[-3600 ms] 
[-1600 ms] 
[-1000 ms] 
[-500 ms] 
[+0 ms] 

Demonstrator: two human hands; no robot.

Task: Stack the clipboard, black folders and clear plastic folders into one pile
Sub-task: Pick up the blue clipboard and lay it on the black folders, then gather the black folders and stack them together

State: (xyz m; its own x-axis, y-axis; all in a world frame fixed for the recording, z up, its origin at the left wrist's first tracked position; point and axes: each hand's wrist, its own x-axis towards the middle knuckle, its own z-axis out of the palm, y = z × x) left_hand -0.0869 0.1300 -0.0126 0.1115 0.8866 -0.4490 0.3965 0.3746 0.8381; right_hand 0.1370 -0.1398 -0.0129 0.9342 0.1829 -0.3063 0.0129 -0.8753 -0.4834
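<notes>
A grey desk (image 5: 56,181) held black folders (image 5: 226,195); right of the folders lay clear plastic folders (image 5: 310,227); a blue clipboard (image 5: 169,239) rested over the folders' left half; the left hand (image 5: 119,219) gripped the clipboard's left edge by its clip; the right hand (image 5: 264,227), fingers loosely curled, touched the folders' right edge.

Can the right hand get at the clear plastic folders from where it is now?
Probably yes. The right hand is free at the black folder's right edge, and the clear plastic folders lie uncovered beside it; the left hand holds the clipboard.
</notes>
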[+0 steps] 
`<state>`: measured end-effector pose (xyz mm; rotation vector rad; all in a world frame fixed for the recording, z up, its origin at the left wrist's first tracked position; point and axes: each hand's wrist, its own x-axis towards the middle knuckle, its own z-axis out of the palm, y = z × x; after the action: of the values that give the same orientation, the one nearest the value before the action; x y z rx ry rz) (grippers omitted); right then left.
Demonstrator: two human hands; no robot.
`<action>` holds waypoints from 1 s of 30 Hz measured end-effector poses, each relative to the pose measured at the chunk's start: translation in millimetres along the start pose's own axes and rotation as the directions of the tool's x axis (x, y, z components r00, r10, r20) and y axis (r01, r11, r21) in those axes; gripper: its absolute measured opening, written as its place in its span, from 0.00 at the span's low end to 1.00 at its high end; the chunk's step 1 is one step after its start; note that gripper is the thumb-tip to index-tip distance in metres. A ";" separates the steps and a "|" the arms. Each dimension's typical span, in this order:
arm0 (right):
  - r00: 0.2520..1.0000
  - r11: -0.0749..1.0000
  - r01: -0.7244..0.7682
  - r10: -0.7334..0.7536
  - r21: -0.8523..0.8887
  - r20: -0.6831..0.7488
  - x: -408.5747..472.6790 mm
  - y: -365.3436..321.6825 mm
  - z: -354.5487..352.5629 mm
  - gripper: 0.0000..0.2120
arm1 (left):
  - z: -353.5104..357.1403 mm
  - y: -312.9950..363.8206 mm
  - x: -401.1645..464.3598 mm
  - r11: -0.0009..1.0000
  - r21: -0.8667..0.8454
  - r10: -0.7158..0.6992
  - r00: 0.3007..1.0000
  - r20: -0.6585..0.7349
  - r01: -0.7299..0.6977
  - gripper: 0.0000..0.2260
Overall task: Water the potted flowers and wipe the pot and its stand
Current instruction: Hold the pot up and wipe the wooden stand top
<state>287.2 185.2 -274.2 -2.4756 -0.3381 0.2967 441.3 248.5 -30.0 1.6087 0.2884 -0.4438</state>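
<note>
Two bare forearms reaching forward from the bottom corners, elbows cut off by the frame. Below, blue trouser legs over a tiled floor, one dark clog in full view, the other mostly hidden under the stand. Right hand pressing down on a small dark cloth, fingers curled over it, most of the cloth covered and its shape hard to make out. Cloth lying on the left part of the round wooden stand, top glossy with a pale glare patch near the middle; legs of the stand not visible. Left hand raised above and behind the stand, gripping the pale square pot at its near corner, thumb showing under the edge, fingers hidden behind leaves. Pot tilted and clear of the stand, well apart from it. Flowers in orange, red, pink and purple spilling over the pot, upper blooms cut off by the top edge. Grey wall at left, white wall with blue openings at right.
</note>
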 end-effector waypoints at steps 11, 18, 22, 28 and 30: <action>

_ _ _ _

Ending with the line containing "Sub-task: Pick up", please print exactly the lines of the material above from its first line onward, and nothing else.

RESPONSE
[-3600 ms] 
[-1600 ms] 
[-1000 ms] 
[-500 ms] 
[+0 ms] 

Demonstrator: two human hands; no robot.

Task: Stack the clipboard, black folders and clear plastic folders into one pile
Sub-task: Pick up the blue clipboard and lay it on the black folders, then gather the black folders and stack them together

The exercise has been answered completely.